If you believe anything is 100% in this hobby we need to talk about a bridge I have for sale.

If you have a trash target all by itself this stuff will work pretty well, but imagine a site with trash galore and try to imagine the amount of false signals you will get with 2-3-4 or more targets under that coil at the same time.
Even if you have a good target in there somewhere it still might be very difficult to pick it out even if you move that coil very slow from all kinds of different directions.
When you go from the 8" coil to the 4" you are effectively cutting that scanning field in half and gaining some precision that would never be possible with larger coils and that will give you about a 50% better chance of picking out a good target in the vicinity of a lot of trash...and a side benefit is you also gain a good measure of sensitivity, too.

Since last December I have been hitting a large amount of parks with several detectors including my F2 and that 8" coil.
After mounting the sniper coil I revisited many of these parks I thought I had cleaned out pretty good but I was shocked to realize how wrong I had been.

Some examples on a few sites I re-visited...there are many more.
http://metaldetectingforum.com/showthread.php?t=120082

http://metaldetectingforum.com/showthread.php?t=122428

This site I visited in August and first hunted it with my new 10" and found a bunch.
Then I returned with the sniper coil and not only dug everything, but because of that smaller coil I could much more easily differentiate between all the signals I was getting, and zero in on each one separately.
Using the larger coil the amount of noise and jumping signals was almost overwhelming because of the trash, especially the large amount of foil and sta-tabs at this site.
My first time through with the sniper in an area I covered one hunt before with my larger coil I managed to single out this 37-39 more solid signal and I dug it...and found the first gold ring that I am actually proud to wear as a personal piece of jewelry.

http://metaldetectingforum.com/showthread.php?t=124694

4 days later I returned to this exact same area at this same site and continued to go slow and cover another part of the same small area I had scanned with that larger coil and luck was with me again because I found 2 gold rings that day, one at a 24 foil and one at a 35 with is a nickel signal on the F2 but for me has always been a sta-tab.
http://metaldetectingforum.com/showthread.php?t=125006

This park and this area has had not only been hunted by me and that larger coil but by others in the past, and we all missed those rings.
The fact that I was going slow, using that sniper coil and digging all solid signals, which were much more easily acquired with the sniper, is what enabled me to have the best week ever MD'ing in my short career.

I mentioned the fact that the smaller coil has a range of sensitivity that the larger coils do not, and here is the proof....
http://metaldetectingforum.com/showthread.php?t=127835

If I am in an older area looking for deeper coins the larger coils would be my choice, but I am a jewelry hunter and I hunt parks and I want to find not only rings but chains, too, and when it comes to the small thin ones the sniper can pick these up where they would be virtually invisible to the larger coils.

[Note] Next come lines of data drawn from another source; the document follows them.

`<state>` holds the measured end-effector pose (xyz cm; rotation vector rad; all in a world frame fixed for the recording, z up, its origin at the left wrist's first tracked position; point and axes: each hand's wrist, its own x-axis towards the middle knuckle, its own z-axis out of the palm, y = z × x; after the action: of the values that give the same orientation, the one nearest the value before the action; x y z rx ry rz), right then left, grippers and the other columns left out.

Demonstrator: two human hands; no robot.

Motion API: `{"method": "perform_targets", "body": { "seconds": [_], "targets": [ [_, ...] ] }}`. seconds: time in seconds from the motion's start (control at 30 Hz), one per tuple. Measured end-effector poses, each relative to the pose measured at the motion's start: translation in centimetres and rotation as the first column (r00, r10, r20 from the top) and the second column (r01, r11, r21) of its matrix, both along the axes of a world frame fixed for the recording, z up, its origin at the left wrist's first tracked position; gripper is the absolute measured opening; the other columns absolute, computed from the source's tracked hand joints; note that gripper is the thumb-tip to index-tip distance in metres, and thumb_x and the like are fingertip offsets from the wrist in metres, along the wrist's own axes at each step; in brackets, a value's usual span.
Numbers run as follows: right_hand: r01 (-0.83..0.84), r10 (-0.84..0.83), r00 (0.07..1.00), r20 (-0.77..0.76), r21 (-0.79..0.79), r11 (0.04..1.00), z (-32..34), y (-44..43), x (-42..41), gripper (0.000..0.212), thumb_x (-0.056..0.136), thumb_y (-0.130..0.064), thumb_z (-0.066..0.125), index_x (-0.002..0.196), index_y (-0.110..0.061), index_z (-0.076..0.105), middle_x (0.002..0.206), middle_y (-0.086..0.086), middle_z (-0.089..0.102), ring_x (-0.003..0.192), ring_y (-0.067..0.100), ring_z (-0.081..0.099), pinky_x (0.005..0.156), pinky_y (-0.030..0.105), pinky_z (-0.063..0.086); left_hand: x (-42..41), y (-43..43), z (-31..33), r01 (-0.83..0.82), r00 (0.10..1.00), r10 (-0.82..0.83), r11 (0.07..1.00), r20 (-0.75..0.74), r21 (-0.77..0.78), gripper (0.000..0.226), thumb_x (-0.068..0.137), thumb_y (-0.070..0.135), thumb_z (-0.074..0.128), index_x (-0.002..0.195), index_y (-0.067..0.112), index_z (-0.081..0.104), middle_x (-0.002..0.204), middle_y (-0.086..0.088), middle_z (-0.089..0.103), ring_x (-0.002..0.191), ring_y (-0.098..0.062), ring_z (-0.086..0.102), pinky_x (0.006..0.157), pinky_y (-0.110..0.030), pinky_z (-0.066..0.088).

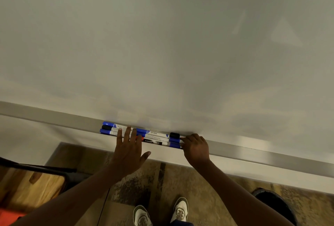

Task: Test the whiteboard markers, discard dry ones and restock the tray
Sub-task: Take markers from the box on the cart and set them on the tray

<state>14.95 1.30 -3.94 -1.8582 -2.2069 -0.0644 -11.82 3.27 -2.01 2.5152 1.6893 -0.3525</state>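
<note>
On the tray (235, 149), left hand (129, 153) splayed covers markers (155, 136); right hand (196, 149) grip unclear.

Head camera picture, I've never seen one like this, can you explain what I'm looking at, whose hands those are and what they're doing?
The camera sits on a person's head, looking down along a whiteboard. Both bare hands reach to the board's metal tray, where capped markers lie in rows, mostly blue, some black. The left hand lies flat with its fingers spread over the markers. The right hand is curled at the row's right end, touching the caps; whether it grips one is unclear. Below are the person's shoes, a wooden table and a dark bin.
</note>
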Motion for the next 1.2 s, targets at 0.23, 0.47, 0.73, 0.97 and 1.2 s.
{"method": "perform_targets", "body": {
  "seconds": [0.23, 0.47, 0.73, 0.97, 1.2],
  "targets": [
    [-0.017, 0.017, 1.0, -0.025, 0.025, 1.0, -1.1, -0.7, 0.0, 0.012, 0.077, -0.027, 0.075, 0.079, -0.015, 0.071, 0.078, 0.0, 0.069, 0.079, 0.02, 0.061, 0.066, 0.033, 0.048, -2.9, 1.2, -1.1, -0.117, 0.993, 0.117, 0.992, 0.002, 0.038, 0.092, 0.089, 0.069, 0.015, 0.128, -0.006, 0.051, 0.133, -0.033, 0.047, 0.127, -0.049, 0.041, 0.107, -0.065, 0.02],
    [-0.035, 0.036, 0.999, -0.019, 0.055, 0.998, -1.5, -1.6, 0.0, 0.031, 0.072, -0.028, 0.08, 0.097, -0.012, 0.071, 0.1, 0.007, 0.07, 0.102, 0.028, 0.061, 0.082, 0.04, 0.05, -6.2, 2.9, -1.6, -0.361, 0.932, 0.361, 0.932, 0.02, 0.003, 0.102, 0.082, 0.073, 0.017, 0.134, -0.011, 0.039, 0.135, -0.039, 0.04, 0.122, -0.055, 0.041, 0.096, -0.068, 0.031],
    [-0.003, 0.007, 0.997, 0.08, -0.051, 0.999, -2.7, -1.5, -0.4, 0.032, 0.073, -0.018, 0.079, 0.103, -0.014, 0.068, 0.11, 0.008, 0.069, 0.109, 0.032, 0.059, 0.093, 0.05, 0.045, -6.3, 3.5, -2.8, -0.39, 0.92, 0.39, 0.921, 0.044, -0.026, 0.1, 0.08, 0.076, 0.036, 0.132, -0.01, 0.04, 0.131, -0.04, 0.04, 0.115, -0.053, 0.047, 0.094, -0.067, 0.035],
    [0.007, -0.003, 0.997, 0.08, -0.051, 0.999, -2.6, -1.8, -1.0, 0.035, 0.068, -0.016, 0.083, 0.1, -0.011, 0.07, 0.106, 0.007, 0.07, 0.106, 0.029, 0.061, 0.088, 0.047, 0.047, -6.2, 3.5, -3.0, -0.406, 0.908, 0.412, 0.91, 0.074, -0.088, 0.105, 0.079, 0.078, 0.02, 0.13, -0.011, 0.041, 0.127, -0.041, 0.043, 0.11, -0.052, 0.05, 0.093, -0.064, 0.039],
    [-0.008, 0.016, 0.994, 0.104, -0.074, 0.997, -2.5, -1.8, -0.4, 0.038, 0.068, -0.017, 0.083, 0.103, -0.011, 0.069, 0.109, 0.007, 0.069, 0.107, 0.03, 0.06, 0.09, 0.049, 0.046, -6.1, 4.1, -2.3, -0.439, 0.89, 0.438, 0.898, 0.125, -0.024, 0.124, 0.062, 0.088, 0.048, 0.137, -0.01, 0.033, 0.136, -0.039, 0.037, 0.126, -0.051, 0.038, 0.102, -0.063, 0.03]
  ]
}}
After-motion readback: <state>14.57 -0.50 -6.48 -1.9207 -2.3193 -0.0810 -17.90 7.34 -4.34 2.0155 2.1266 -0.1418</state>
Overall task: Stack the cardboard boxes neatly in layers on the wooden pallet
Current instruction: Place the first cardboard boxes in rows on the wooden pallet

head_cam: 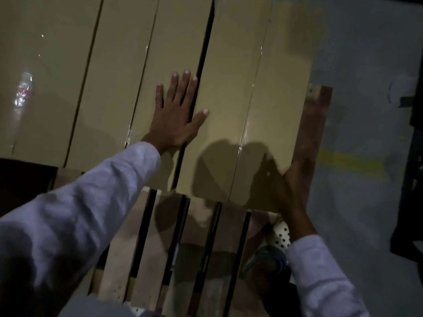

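Long tan cardboard boxes lie side by side on the slatted wooden pallet. A dark gap remains under the left hand, fingers spread flat. The right hand, blurred, seems to press straight fingers against the end box. I judge the first layer unfinished, with bare slats nearer than the fingers. Right of them is the grey floor with a yellow stripe.

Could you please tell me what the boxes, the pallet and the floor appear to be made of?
The boxes look like tan cardboard, with glossy clear tape glinting along the seams. The pallet seems bare, unfinished wood: pale slats with dark gaps between. The floor looks like smooth grey concrete, possibly painted; a yellow line crosses it.
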Tool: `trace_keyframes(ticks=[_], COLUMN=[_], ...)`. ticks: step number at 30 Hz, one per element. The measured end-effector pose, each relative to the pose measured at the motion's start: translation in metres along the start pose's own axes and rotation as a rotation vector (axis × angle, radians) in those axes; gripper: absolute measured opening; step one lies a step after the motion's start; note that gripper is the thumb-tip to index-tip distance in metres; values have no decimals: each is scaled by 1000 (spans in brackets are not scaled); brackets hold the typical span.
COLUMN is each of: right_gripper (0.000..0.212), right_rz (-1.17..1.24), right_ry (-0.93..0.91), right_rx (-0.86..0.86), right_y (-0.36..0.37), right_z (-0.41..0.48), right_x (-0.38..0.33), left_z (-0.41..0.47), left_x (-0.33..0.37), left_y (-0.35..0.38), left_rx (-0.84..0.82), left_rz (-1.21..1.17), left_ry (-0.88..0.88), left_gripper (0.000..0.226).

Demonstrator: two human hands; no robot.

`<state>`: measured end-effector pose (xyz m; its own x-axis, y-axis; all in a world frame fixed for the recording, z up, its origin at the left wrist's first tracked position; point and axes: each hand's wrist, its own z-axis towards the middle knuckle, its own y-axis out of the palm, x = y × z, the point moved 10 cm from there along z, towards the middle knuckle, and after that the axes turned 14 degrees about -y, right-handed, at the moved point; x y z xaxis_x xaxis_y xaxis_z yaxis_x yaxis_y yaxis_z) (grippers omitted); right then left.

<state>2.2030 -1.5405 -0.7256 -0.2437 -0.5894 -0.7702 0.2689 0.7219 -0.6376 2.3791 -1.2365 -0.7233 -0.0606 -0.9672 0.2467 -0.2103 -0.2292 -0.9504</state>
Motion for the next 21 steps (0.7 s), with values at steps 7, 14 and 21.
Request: trace_keyframes(ticks=[7,14,21], right_gripper=[74,81,66], right_rz=[268,305,230], right_ry=[334,322,307], right_rx=[-32,69,171], right_y=[12,35,34], right_z=[-122,-124,-121], right_x=[28,75,85], left_z=[-138,-159,-151], left_x=[-37,-47,-42], left_y=[5,5,-4], left_rx=[-189,-93,-93], left_rz=[-1,120,144], left_ry=[121,209,223], left_gripper=[120,127,129])
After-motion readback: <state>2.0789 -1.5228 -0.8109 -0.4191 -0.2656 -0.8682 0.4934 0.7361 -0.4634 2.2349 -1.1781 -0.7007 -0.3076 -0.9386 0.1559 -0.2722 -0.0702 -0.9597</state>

As was mentioned, if you put on the sniper coil you are changing the F2 from a very capable all around unit to a different and more precise hunter, and don't worry too much about the loss of depth because you can still get about 6" or more in good soil with that 4" and that is well within range of just about every great thing I have ever found.

It is still almost unbelievable to me what this little "hockey puck" of a coil can do, and what it actually costs either in a package or aftermarket.
Considering what it can find, I think it is one of the best values on the market as far as accessories go, and it happens to fit on one of the best values on the market when we are talking about extremely productive detectors at a bargain price.
 
Great post digger27 - I don't disagree on your observations, but I'm too tired after a long hunt to post a comment, so I'll return when I've got some rest.